[THE PROBLEM]:
Only the lines below from the one containing "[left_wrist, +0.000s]" through the one containing "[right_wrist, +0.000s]" belong in the answer, set down exactly, with the pictures left out.

%%

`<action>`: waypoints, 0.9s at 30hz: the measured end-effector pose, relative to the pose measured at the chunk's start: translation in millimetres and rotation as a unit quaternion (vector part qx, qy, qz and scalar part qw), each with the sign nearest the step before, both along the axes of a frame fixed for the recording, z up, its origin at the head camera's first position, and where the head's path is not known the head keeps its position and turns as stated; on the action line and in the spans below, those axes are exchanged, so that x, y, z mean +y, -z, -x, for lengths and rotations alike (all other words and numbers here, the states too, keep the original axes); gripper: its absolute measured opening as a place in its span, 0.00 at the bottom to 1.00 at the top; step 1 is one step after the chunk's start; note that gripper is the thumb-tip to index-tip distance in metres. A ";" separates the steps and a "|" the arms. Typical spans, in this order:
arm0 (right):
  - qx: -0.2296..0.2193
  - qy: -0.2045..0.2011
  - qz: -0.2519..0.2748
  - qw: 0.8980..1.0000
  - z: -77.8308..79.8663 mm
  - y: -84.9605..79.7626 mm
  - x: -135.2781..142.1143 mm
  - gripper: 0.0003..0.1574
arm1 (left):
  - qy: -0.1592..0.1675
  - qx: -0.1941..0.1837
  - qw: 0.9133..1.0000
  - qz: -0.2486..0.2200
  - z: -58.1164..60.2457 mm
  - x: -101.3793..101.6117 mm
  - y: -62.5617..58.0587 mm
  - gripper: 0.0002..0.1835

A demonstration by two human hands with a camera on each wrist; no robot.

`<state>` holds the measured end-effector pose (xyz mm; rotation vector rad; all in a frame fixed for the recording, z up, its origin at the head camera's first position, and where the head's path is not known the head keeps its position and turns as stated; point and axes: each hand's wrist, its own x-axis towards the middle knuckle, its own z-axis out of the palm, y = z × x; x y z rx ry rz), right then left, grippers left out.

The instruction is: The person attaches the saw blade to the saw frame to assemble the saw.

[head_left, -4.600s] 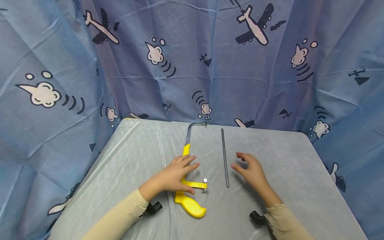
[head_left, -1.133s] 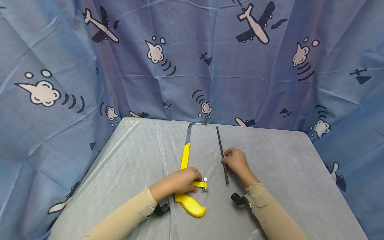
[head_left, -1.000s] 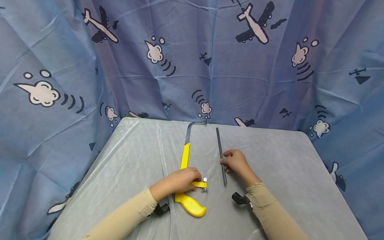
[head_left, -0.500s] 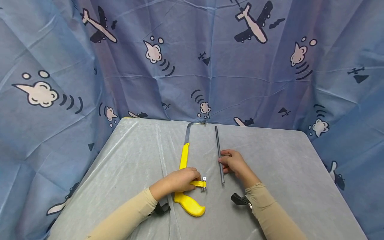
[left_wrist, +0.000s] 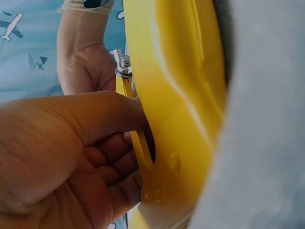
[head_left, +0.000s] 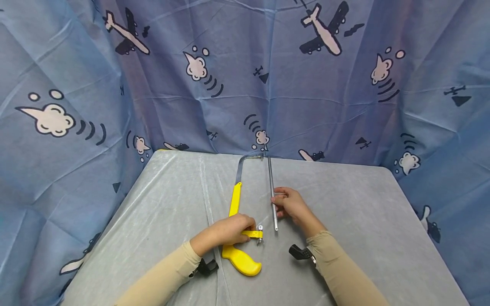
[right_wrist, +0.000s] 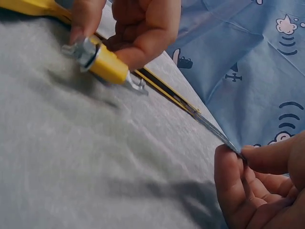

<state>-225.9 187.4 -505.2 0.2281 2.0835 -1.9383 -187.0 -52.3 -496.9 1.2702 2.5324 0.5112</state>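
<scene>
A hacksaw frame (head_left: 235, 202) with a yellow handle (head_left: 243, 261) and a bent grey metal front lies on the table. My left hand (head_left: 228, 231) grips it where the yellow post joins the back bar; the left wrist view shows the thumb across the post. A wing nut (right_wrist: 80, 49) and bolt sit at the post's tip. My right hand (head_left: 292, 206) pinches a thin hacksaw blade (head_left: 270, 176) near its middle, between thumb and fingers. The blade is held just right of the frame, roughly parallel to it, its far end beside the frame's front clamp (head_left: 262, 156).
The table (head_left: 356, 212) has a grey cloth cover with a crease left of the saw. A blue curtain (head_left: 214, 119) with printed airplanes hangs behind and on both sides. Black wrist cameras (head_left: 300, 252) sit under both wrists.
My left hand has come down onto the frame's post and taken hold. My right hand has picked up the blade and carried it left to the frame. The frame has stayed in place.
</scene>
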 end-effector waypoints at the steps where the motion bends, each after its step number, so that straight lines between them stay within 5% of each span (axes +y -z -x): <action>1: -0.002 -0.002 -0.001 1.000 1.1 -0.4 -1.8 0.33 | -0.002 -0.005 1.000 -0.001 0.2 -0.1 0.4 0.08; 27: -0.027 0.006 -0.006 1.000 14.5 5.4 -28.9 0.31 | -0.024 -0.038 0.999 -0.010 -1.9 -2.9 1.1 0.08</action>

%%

[TASK OUTPUT]:
[left_wrist, +0.000s] 
[head_left, +0.000s] 
[right_wrist, +0.000s] 

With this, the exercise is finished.